同社は、バイオベンチャー企業のSpiber社(山形県鶴岡市)との共同研究で開発した、蜘蛛の糸を模倣してつくられた糸「Brewed Protein™(ブリュード・プロテイン™)」を使用して、様々な衣類を販売している。この糸は、植物由来の糖類(グルコースやスクロースなど)を原料として作られている。ゴールドウィン開発本部テックラボ部長の平山壮一氏は、「(安かろう、悪かろうという)大量生産・大量廃棄ではなく、高くても良いものをつくりたい。今後もさらに環境面からアプローチしたい」と話してくれた。

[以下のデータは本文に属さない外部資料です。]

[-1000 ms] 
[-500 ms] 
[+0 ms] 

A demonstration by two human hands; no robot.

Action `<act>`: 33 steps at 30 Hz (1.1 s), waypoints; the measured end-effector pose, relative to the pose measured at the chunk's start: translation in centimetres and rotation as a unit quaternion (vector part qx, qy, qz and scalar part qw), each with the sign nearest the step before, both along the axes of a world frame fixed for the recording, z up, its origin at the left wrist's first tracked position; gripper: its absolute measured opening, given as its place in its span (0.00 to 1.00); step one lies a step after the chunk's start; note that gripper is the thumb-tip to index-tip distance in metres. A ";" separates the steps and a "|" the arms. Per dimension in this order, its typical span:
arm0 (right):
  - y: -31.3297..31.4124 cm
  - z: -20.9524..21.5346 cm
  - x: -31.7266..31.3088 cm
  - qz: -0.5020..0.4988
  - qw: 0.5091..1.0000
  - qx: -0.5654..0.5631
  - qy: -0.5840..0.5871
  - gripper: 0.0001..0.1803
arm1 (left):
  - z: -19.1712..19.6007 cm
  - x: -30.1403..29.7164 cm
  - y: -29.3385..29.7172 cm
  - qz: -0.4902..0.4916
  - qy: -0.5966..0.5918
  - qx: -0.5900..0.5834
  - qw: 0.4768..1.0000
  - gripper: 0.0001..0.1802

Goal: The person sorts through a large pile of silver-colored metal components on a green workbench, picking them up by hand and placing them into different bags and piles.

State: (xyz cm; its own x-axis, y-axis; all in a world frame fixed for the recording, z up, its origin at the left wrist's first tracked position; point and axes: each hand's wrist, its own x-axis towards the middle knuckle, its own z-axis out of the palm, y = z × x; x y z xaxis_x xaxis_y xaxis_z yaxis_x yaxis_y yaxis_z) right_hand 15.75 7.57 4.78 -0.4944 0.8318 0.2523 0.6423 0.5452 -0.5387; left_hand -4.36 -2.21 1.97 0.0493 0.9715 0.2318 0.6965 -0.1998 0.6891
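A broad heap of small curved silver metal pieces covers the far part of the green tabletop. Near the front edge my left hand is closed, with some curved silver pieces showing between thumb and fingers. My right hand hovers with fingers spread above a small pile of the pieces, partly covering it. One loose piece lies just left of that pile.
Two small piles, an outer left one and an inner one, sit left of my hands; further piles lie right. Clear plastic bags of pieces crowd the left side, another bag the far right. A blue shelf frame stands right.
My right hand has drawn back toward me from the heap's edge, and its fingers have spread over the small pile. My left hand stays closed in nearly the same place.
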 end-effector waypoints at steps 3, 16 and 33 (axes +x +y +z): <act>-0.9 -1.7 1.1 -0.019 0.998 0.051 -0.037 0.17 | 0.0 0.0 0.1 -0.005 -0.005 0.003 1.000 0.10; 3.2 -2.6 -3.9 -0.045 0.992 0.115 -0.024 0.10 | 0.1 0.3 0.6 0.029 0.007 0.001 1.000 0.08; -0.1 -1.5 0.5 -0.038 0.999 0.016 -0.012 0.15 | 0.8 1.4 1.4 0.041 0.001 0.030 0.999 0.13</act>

日本企業などが生物模倣を進める中で、課題の一つが異分野交流だ。前出の平坂氏は、「世界では生物資本のデータベースを活用した製品化が進み、さらに、異分野融合型の教育が進展しており、将来の開発者の基盤が形成されつつある」と話す。そうした中、異分野交流に可能性を見出した企業がある。自動車・半導体のめっき量産と微細加工開発を行う表面処理メーカーのスズキハイテック(山形県山形市)は、経済産業省が中小企業を支援する産学官研究開発「Gо−Tech事業」に採択され、22年度から生物模倣研究に取り組む。泳げないフナムシの脚が持つ液体輸送の特徴を金型の設計に活かすなどの研究開発に携わる中で、同社事業開発本部本部長の齋藤潤一氏は「生物学の研究者と異分野の交流をすることで、自社の技術分野では知りえなかった学びがあった。広い視野を持つ人材育成にもつながると実感した」と振り返る。
生物模倣の可能性
脱炭素につなげていくためには
生物模倣の開発経験がある工学者はどう考えるのか。物質・材料研究機構高分子・バイオ材料研究センター副センター長の内藤昌信氏は、船底にくっつくムラサキイガイから、水の中で貼ってはがせる接着剤を開発した。内藤氏は「研究開発の重要なヒントとなる。今後は複数の生物の特徴を組み合わせた開発なども進むのではないか」と期待を寄せる。
冒頭の下村氏はさらに先の未来を見据えてこう話す。
「絹糸を模倣した合成繊維が環境を汚染するように、生物模倣といって安易に製品化せず、本当に『実用化していいのか』を議論することも重要である。それが自然と人間の協調につながり、結果的に環境保護、脱炭素につながることになるだろう」
前出の平坂氏も「企業、消費者、環境の『三方よし』の考え方のもと開発を進め、人間中心の考え方に傾倒しすぎないことが肝要だ」と話す。
生物模倣は脱炭素社会実現の一翼を担う〝ピース〟になることは間違いないだろう。だが、それだけではなく、私たち自身の環境意識や企業の考え方も同時に変えていくことが重要になるのではないだろうか。